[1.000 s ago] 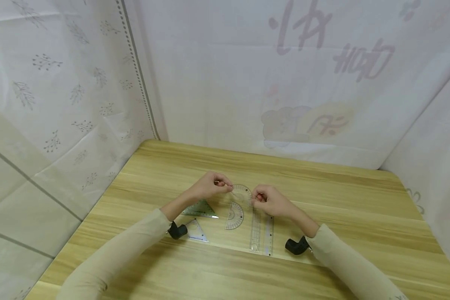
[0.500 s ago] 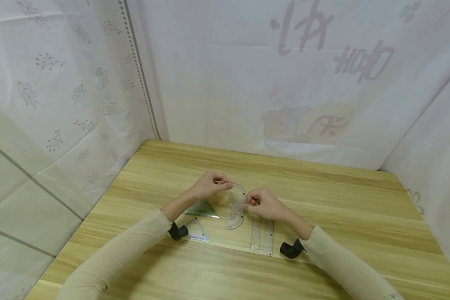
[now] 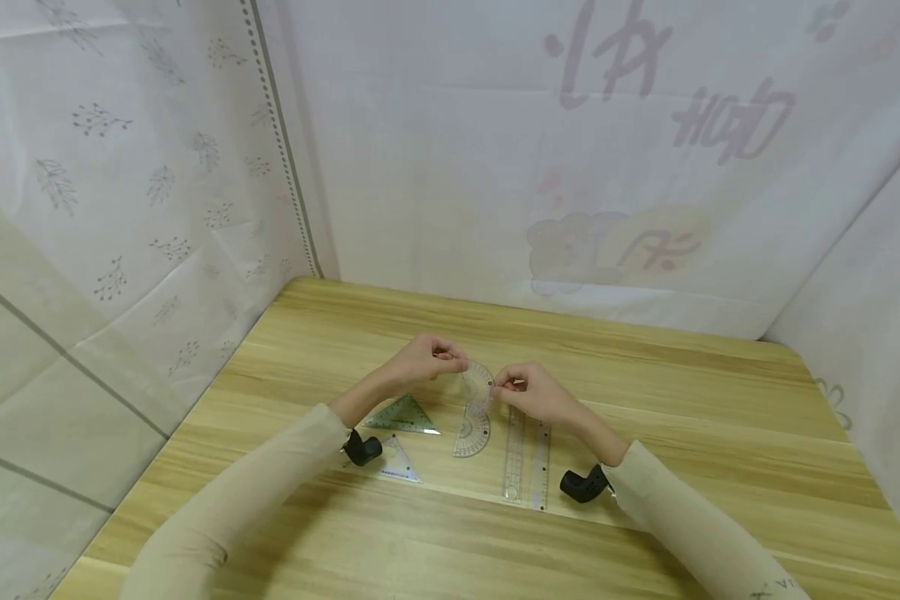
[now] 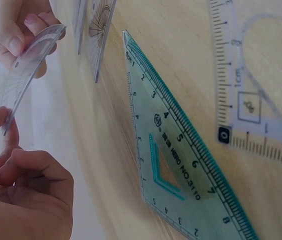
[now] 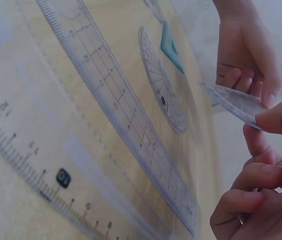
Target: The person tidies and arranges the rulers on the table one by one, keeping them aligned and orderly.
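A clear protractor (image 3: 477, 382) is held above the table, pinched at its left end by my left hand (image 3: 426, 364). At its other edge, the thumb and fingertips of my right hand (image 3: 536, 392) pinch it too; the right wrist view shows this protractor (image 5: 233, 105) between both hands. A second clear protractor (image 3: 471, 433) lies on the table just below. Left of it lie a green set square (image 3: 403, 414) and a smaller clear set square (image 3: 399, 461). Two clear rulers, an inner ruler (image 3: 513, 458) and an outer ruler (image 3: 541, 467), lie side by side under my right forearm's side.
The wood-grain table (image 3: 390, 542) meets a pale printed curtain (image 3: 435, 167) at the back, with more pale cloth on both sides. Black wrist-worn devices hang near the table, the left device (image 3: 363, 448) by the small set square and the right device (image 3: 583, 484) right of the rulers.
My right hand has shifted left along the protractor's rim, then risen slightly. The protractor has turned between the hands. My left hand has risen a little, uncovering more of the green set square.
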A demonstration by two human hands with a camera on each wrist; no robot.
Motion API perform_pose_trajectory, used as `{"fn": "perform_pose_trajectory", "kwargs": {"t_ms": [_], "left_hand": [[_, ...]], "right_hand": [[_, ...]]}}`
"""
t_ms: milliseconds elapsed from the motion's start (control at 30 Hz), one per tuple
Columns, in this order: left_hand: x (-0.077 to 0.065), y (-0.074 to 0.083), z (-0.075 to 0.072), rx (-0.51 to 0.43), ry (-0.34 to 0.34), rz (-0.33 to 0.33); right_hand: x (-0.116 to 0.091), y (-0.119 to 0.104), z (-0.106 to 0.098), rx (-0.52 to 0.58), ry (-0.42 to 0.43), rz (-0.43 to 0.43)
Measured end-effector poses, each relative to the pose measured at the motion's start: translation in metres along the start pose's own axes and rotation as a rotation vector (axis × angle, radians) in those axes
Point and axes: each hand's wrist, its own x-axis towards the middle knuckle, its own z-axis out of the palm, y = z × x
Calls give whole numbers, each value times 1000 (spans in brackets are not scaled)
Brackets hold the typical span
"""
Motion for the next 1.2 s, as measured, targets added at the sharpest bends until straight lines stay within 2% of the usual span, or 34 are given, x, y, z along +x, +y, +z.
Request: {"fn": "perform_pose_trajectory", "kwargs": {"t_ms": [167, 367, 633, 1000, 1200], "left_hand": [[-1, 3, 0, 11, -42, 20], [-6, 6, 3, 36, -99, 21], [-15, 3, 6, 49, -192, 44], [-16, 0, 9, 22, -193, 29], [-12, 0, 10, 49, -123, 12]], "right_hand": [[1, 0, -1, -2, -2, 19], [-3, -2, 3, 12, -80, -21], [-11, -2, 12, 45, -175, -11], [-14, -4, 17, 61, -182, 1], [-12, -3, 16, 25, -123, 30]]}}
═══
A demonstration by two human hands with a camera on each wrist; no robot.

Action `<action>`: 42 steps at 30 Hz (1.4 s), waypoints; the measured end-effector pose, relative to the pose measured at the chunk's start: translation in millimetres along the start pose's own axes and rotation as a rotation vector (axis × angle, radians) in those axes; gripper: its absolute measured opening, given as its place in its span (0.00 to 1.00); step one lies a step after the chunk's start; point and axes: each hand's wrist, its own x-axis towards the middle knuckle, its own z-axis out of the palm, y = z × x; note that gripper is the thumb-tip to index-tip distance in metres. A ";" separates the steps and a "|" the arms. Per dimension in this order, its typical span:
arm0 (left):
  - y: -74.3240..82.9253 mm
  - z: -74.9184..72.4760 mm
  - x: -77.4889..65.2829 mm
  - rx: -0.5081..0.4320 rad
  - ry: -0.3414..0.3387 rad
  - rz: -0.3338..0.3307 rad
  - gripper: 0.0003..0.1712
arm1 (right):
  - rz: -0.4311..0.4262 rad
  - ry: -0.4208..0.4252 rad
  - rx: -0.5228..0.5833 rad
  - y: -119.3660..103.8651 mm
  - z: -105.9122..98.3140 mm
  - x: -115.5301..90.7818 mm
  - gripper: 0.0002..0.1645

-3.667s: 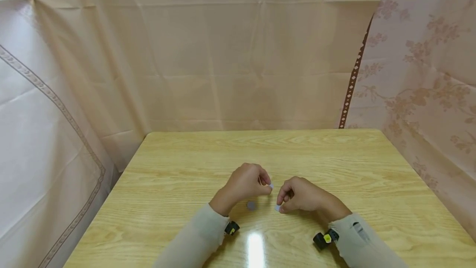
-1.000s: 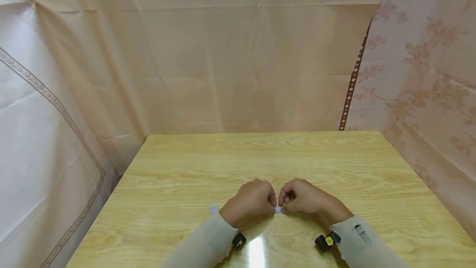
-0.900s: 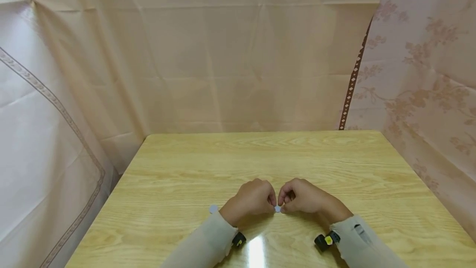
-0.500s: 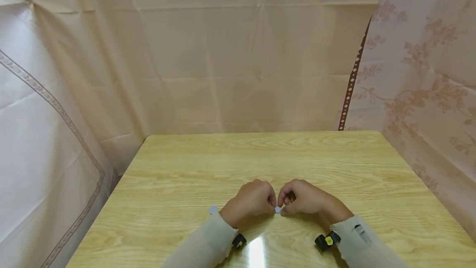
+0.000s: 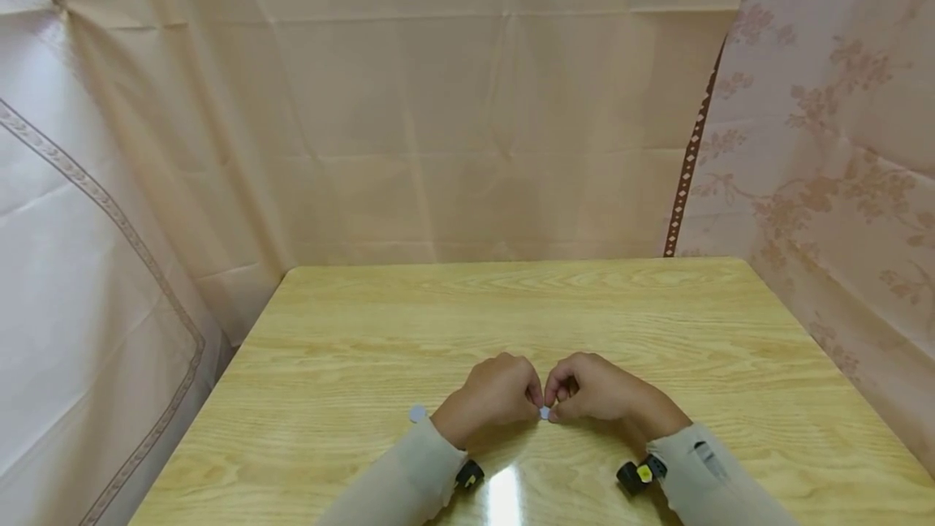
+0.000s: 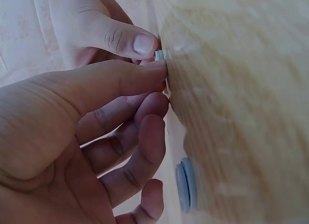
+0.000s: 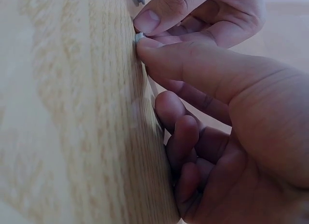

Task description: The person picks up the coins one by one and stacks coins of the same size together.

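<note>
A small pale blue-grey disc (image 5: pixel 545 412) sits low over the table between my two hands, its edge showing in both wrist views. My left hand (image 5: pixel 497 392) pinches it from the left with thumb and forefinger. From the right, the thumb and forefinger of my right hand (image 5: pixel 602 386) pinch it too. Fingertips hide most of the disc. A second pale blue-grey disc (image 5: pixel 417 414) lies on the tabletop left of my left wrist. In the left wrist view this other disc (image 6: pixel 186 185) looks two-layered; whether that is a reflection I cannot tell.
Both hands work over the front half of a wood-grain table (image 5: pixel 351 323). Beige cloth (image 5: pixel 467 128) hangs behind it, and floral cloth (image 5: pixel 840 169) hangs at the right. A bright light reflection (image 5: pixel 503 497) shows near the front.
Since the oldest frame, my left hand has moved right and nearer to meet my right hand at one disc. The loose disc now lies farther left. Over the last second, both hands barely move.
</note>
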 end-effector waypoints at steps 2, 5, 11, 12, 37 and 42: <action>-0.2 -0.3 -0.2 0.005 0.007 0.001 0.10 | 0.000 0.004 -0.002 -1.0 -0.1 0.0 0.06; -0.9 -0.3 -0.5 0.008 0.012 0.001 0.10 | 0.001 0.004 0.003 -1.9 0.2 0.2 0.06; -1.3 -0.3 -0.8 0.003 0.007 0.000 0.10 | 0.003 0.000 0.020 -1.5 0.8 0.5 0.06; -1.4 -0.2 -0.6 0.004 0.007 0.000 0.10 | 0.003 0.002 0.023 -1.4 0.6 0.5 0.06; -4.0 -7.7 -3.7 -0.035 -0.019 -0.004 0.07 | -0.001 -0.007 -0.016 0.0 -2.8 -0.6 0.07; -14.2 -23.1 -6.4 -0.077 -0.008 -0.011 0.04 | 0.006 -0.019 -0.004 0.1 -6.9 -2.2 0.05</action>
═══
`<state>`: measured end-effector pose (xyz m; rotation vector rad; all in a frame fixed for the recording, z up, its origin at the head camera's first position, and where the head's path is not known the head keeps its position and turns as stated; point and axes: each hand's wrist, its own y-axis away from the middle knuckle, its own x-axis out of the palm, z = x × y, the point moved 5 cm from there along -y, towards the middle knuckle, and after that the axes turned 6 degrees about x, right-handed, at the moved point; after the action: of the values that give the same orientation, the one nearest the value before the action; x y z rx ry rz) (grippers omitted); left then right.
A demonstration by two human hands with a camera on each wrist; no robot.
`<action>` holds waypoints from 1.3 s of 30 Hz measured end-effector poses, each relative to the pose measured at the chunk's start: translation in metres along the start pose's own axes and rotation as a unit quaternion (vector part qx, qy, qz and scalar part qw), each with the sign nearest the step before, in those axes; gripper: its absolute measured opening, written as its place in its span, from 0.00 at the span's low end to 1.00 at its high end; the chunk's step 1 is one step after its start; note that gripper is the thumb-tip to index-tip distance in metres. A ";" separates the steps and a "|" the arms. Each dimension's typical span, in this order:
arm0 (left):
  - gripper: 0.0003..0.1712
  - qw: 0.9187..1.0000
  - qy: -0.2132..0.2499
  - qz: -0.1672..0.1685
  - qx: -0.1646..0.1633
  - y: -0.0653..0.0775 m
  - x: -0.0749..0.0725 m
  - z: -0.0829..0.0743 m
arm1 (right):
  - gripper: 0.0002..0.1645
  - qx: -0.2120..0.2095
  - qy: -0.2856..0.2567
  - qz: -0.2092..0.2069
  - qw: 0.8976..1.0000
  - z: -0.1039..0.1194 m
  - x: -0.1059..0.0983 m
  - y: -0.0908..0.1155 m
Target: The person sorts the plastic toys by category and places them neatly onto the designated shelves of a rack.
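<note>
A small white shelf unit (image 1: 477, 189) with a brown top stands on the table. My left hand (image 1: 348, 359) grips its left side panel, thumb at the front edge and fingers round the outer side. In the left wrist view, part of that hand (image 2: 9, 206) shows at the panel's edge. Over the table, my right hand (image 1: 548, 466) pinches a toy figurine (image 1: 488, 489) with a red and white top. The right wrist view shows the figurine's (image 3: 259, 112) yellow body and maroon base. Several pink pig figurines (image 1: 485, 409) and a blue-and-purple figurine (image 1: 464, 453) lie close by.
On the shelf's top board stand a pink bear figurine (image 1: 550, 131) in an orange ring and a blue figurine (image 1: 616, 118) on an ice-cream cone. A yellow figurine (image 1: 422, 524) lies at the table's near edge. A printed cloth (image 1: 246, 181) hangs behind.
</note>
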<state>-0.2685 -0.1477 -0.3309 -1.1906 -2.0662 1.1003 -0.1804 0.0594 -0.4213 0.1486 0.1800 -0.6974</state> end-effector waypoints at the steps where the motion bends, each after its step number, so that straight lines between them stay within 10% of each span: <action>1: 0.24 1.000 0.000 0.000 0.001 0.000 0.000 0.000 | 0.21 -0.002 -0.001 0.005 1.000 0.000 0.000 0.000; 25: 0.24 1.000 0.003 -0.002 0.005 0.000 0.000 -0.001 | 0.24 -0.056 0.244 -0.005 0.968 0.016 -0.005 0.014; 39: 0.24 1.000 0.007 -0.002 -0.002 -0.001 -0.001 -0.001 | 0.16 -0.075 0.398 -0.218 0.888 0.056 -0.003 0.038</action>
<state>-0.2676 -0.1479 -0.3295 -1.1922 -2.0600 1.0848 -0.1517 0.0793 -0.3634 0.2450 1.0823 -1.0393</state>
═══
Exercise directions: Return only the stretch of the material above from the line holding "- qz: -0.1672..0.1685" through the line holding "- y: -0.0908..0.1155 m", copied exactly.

Reply:
  - qz: -0.1672..0.1685
  - qx: -0.1646..0.1633
  - y: -0.0653..0.0775 m
  - x: -0.0749..0.0725 m
  - z: -0.0829..0.0743 m
arm1 (right):
  - gripper: 0.0002..0.1645
  - qx: -0.2120..0.2095
  - qy: -0.2856..0.2567
  - qz: -0.2092..0.2069
  - qw: 0.8976..1.0000
  - z: -0.1039..0.1194 m
  - x: -0.1059..0.0983 m
  - y: -0.0908..0.1155 m

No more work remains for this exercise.